#### [Data extract]
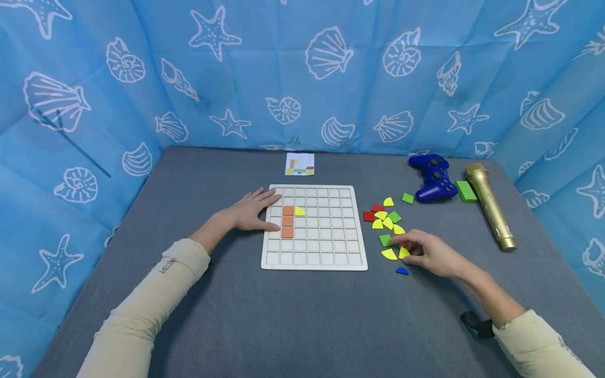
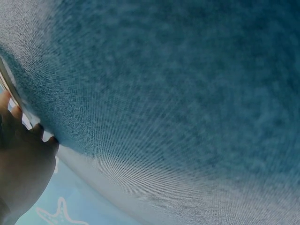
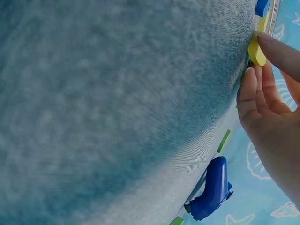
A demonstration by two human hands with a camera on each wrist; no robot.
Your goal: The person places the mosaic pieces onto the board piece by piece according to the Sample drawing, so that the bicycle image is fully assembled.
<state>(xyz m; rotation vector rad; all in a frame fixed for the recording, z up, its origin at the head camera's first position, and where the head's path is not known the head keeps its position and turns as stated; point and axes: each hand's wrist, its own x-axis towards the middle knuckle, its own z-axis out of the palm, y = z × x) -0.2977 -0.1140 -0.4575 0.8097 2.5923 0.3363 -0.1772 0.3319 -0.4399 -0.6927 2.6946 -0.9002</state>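
While the left hand (image 1: 255, 211) lies spread on the edge of a white grid board (image 1: 327, 259), the head view shows the right hand (image 1: 429, 253) pinching a yellow quarter-round tile (image 1: 404, 253) beside the board. Picking seems in hand, calling for a lift clear of the crowding green tile (image 1: 385, 240); a controller (image 1: 434, 179) and microphone (image 1: 491, 207) lie beyond. Left wrist: mostly grey cloth (image 2: 140, 93). Right wrist: thumb and fingertips about the yellow tile.

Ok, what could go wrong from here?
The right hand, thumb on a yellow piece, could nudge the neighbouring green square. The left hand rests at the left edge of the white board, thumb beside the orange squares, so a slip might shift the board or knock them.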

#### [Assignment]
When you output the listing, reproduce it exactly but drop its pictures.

#### [Output below]
A demonstration by two human hands with a camera on each wrist; no robot.
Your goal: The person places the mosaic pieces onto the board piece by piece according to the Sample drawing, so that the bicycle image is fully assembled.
<state>(xyz m; rotation vector rad; all in a frame fixed for the recording, z up, its origin at the head camera's first position, and where the head's path is not known the head keeps its position and turns as stated; point and axes: each hand's wrist, its own x-axis towards the middle knuckle, its own z-axis out of the palm, y = z × x) -0.2977 -0.1140 -0.4575 0.8097 2.5923 0.3363 -0.1772 0.3319 -0.4399 -0.6927 2.6946 -0.9002</state>
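While the left hand (image 1: 255, 211) lies spread on the edge of a white grid board (image 1: 327, 259), the head view shows the right hand (image 1: 429, 253) pinching a yellow quarter-round tile (image 1: 404, 253) beside the board. Picking seems in hand, calling for a lift clear of the crowding green tile (image 1: 385, 240); a controller (image 1: 434, 179) and microphone (image 1: 491, 207) lie beyond. Left wrist: mostly grey cloth (image 2: 140, 93). Right wrist: thumb and fingertips about the yellow tile.

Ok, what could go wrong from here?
The right hand, thumb on a yellow piece, could nudge the neighbouring green square. The left hand rests at the left edge of the white board, thumb beside the orange squares, so a slip might shift the board or knock them.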

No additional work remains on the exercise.